Bu mantık açısından en tehlikeli gelişme şu ki, Taliban Svat Vadisi'nde uğradığı kayıpların ardından Keşmir'e uzanıyor. Bu durum Svat Vadisi'nden kaçıştan ibaret değil; aynı zamanda, Pakistan hükümetini direnişe karşı Hindistan'la koalisyon yapmış gibi göstermeye yönelik bir girişim de teşkil ediyor. Zira Keşmir'de ve başka birçok bölgede, Hindistan Pakistanlıların ve Müslüman Keşmirlilerin düşmanı gibi gösteriliyor.
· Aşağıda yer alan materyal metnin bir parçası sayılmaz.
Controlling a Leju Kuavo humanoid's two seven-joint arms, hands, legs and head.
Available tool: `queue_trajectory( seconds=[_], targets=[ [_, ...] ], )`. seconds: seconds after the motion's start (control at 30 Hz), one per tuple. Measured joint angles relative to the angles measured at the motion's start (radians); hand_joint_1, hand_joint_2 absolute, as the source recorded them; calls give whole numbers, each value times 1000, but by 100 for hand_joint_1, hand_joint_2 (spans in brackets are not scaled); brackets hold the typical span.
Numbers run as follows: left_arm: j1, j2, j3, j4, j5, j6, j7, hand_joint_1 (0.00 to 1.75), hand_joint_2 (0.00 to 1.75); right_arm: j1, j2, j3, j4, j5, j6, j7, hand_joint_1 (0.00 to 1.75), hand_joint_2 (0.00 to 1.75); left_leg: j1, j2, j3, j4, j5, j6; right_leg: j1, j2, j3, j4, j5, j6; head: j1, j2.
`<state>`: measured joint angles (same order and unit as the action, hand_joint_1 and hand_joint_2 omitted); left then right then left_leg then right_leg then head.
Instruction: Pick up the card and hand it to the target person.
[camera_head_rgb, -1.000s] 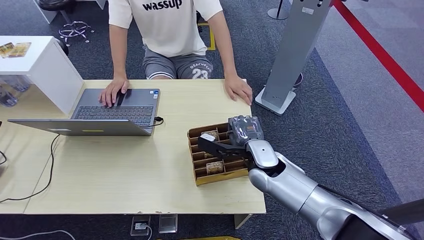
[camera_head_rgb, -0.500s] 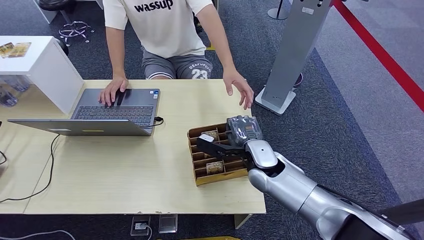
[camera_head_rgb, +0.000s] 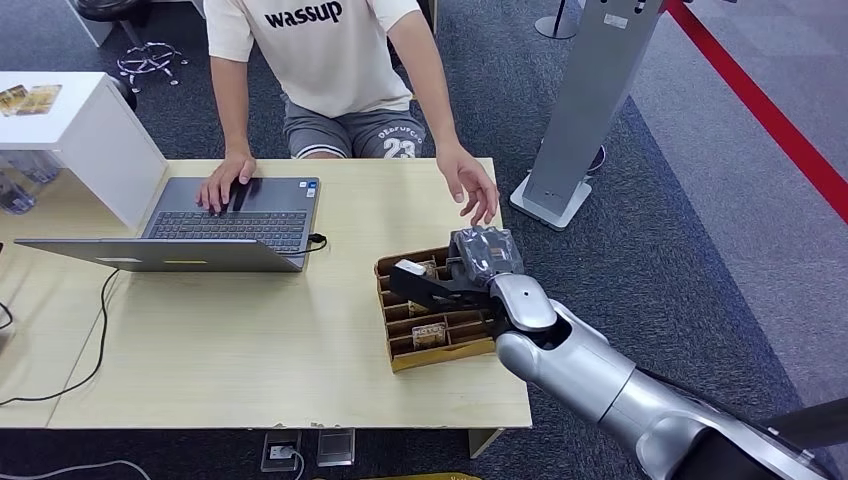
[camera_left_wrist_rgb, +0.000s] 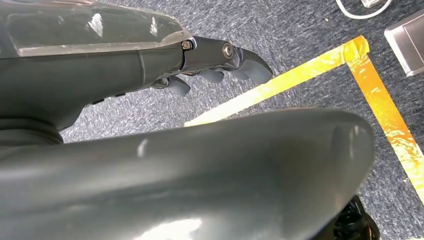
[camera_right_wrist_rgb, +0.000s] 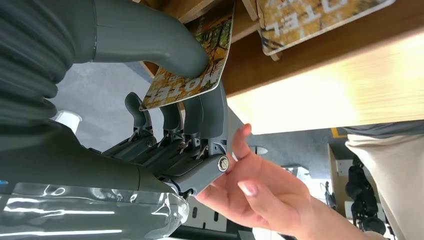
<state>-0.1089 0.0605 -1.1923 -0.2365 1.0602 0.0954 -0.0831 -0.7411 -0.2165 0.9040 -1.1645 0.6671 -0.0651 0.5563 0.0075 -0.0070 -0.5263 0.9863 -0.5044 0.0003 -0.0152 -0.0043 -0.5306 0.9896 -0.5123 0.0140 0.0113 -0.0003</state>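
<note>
While a person's hand (camera_head_rgb: 470, 185) reaches in from the upper centre to receive it, the right hand (camera_head_rgb: 478, 268) pinches the card (camera_right_wrist_rgb: 192, 62) between thumb and fingers above the wooden tray (camera_head_rgb: 400, 352) at frame centre. Thumb on top keeps the card flat and offered edge-first. The left hand (camera_left_wrist_rgb: 220, 62) hangs over the floor, fingers curled on nothing.

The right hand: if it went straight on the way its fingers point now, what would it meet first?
Likely the grey open laptop. The right hand, pinching the patterned card over the brown slotted wooden tray, points leftward across bare table; depth unclear.

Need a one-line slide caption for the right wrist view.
Right hand pinches a card above the wooden organizer; person's open hand waits nearby.
</note>
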Motion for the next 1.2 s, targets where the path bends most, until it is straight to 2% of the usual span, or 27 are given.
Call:
queue_trajectory(
  seconds=[0.3, 0.63, 0.93, 1.03, 1.2],
  targets=[
    [1, 1, 0, 0, 16, 3, 9, 0, 0, -28, -45, -22, -222, -41, 94, 99, 133, 175, 0, 0, 0, 0, 0, 0, 0, 0, 0, 0, 0, 0, 0, 0],
    [1, 1, 0, 0, 15, 0, 9, 0, 0, -22, -82, -43, -407, 16, 79, 95, 133, 175, 0, 0, 0, 0, 0, 0, 0, 0, 0, 0, 0, 0, 0, 0],
    [1, 1, 0, 0, 5, -6, 7, 0, 0, -4, -88, -63, -419, 67, -21, 5, 133, 175, 0, 0, 0, 0, 0, 0, 0, 0, 0, 0, 0, 0, 0, 0],
    [0, 0, 0, 0, 0, -10, 4, 0, 0, -1, -88, -72, -392, 116, -100, -72, 133, 175, 0, 0, -1, 0, 0, 0, 0, 0, 0, 0, 0, 0, 0, 0],
    [-4, -2, 0, 0, -3, -35, 7, 0, 0, 3, -77, -88, -287, 149, -239, -247, 133, 175, 0, 0, -1, 0, 0, 0, 0, 0, 0, 0, 0, 0, 0, 0]
  ],
)
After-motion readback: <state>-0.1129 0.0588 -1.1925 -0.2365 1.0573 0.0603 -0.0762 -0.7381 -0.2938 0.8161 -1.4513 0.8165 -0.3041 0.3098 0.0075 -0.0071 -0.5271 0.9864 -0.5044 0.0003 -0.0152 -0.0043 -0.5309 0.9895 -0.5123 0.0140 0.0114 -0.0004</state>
Dolayısıyla direniş - yani Pakistan Taliban'ı- Svat Vadisi'nde Amerikan güçleriyle, Keşmir'de de Hindistan güçleriyle İslami direnişe karşı işbirliği yapmakla suçladığı Pakistan hükümetinin meşruiyetini yaralamaya çalışıyor.

Somali'de de direniş hükümeti sıkıntıya sokma silahı olarak kullanılıyor. Burada da İslami (!) direniş grupları, hükümetin tarihi düşman Etiyopya'yla direnişe karşı koalisyon yaptığını iddia ediyor. Ayrıca ABD'nin siyasi ve lojistik desteği olmasaydı Etiyopya'nın Somali'ye müdahalesinin gerçekleşmeyeceği mesajını vermeye çalışıyor. Direniş 'şeriat uyguladığı' iddiasıyla, hükümeti ABD ve Etiyopya'yla işbirliği yapıyormuş ve şeriat karşıtıymış gibi göstererek sıkıntıya sokmak istiyor.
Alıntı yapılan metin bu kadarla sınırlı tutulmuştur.